As you reproduce every line below, keep it exactly as written and leave out the images.
(Beginning of PROVIDED MATERIAL)
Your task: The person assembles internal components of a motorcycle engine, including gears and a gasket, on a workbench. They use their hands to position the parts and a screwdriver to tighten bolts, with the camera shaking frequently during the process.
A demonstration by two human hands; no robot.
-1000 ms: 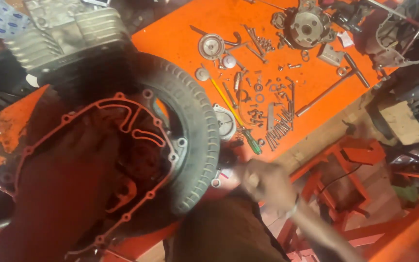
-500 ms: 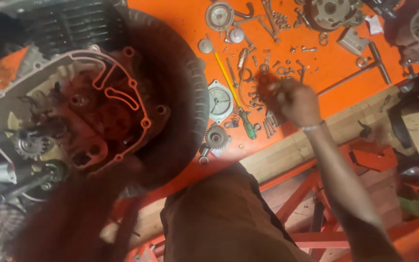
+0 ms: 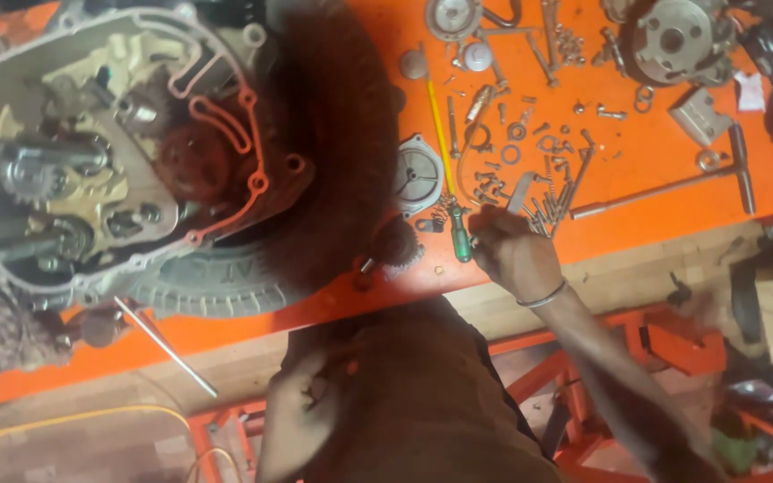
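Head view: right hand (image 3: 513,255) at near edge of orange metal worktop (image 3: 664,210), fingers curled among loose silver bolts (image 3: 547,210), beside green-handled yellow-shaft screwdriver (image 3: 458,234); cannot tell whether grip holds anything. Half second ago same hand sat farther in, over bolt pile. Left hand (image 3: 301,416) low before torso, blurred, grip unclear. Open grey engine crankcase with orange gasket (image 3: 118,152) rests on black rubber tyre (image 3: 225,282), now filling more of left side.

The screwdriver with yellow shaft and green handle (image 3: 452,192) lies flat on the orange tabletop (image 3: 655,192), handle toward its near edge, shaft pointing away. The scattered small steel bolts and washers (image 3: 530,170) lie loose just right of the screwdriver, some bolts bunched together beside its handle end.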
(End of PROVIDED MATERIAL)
*RESPONSE FOR THIS EXERCISE:*
Your task: The person assembles internal components of a motorcycle engine, including gears and a gasket, on a workbench. They use their hands to position the parts and a screwdriver to tighten bolts, with the camera shaking frequently during the process.
A demonstration by two human hands; no robot.
-1000 ms: 
-500 ms: 
+0 ms: 
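Head view: right hand (image 3: 513,255) at near edge of orange metal worktop (image 3: 664,210), fingers curled among loose silver bolts (image 3: 547,210), beside green-handled yellow-shaft screwdriver (image 3: 458,234); cannot tell whether grip holds anything. Half second ago same hand sat farther in, over bolt pile. Left hand (image 3: 301,416) low before torso, blurred, grip unclear. Open grey engine crankcase with orange gasket (image 3: 118,152) rests on black rubber tyre (image 3: 225,282), now filling more of left side.

The screwdriver with yellow shaft and green handle (image 3: 452,192) lies flat on the orange tabletop (image 3: 655,192), handle toward its near edge, shaft pointing away. The scattered small steel bolts and washers (image 3: 530,170) lie loose just right of the screwdriver, some bolts bunched together beside its handle end.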

No more output is needed.